▶ _Problem to work on_: Somewhere below, one line contains "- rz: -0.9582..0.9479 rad" and a later line contains "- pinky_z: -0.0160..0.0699". Output those two lines and everything between them exactly, and nothing else.
-*-
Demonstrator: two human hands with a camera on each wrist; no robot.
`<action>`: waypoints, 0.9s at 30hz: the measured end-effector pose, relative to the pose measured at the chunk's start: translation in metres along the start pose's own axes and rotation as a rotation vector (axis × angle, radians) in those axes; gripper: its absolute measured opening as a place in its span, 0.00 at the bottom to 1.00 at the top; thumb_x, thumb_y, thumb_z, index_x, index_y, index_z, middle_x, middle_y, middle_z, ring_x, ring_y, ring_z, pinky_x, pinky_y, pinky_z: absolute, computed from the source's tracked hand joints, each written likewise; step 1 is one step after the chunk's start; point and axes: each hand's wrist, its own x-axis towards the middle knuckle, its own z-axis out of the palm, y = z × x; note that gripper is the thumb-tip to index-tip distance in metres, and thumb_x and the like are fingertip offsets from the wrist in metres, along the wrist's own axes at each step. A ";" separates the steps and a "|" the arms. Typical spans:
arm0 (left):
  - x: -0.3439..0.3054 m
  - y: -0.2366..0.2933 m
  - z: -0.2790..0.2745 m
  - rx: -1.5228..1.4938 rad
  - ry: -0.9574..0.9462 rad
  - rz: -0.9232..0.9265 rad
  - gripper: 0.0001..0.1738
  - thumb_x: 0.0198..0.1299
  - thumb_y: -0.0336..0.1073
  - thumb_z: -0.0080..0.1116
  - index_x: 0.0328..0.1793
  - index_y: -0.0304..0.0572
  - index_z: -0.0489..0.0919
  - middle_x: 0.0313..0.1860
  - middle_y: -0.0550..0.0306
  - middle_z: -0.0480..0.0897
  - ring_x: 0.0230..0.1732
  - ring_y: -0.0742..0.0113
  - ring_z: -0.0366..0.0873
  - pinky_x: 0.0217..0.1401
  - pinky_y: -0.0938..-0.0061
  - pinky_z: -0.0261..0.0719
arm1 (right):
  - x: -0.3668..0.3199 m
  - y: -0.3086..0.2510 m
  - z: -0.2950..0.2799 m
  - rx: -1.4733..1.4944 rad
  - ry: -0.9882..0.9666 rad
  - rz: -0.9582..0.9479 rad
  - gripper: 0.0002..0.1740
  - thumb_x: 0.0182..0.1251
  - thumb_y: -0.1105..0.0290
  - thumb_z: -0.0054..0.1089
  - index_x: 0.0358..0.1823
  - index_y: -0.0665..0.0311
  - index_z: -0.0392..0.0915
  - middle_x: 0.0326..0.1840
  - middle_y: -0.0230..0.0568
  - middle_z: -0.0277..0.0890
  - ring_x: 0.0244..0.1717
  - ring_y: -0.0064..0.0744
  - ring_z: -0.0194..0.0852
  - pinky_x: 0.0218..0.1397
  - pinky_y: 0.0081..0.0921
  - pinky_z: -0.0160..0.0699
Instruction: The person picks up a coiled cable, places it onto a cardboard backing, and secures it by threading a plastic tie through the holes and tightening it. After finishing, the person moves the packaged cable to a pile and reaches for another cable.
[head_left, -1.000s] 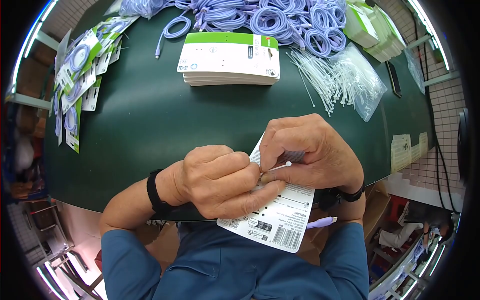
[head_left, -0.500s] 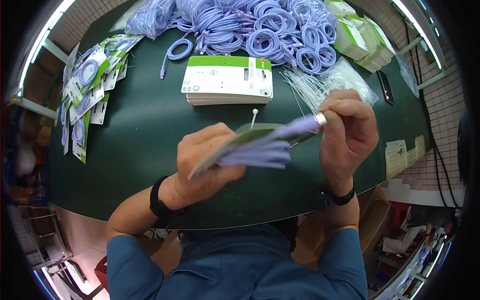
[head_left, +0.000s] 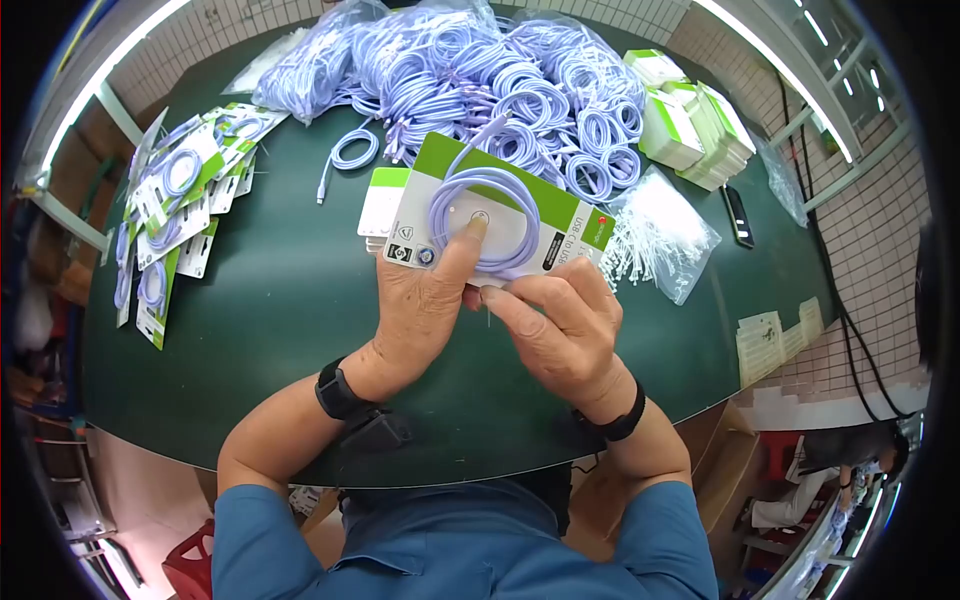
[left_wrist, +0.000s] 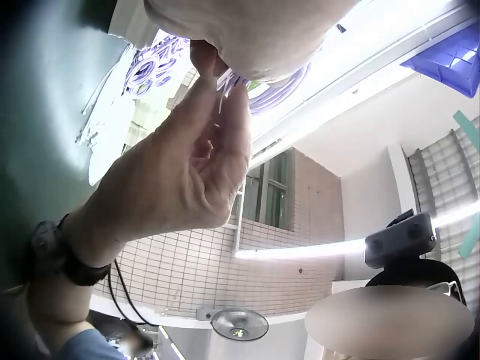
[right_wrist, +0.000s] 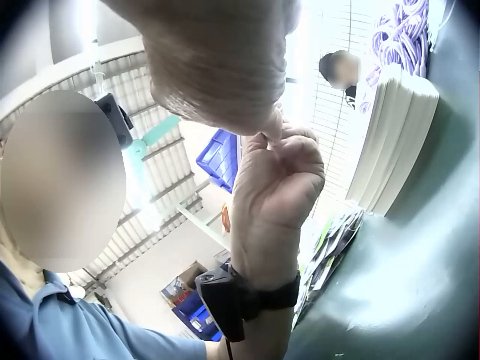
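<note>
Above the tabletop, the printed card is gripped at a slant by the left hand, its long axis falling rightward, title end to the right. At its lower edge a pinch is made by the right hand. Securing of the coiled cable appears in hand; the pinched thin strand, probably a tie, must seemingly next be drawn snug.

Smooth cardboard card, plastic cable, glossy plastic bag
</note>
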 end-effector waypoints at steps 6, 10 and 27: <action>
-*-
▶ _Result of this exercise_:
  - rz: -0.9582..0.9479 rad
  - gripper: 0.0002..0.1740
  - thumb_x: 0.0182..0.1251
  - thumb_y: -0.1105..0.0290
  - thumb_z: -0.0054..0.1089
  - index_x: 0.0358..0.1823
  - index_y: -0.0665..0.0311
  - index_z: -0.0392..0.0915
  - middle_x: 0.0326..0.1840
  - middle_y: -0.0230..0.0568
  - middle_z: -0.0277..0.0890
  - ring_x: 0.0244..0.1717
  - ring_y: -0.0064..0.0744
  - ring_z: -0.0194..0.0852
  - pinky_x: 0.0218..0.1397
  - pinky_y: 0.0081..0.0921
  - pinky_z: -0.0160..0.0699

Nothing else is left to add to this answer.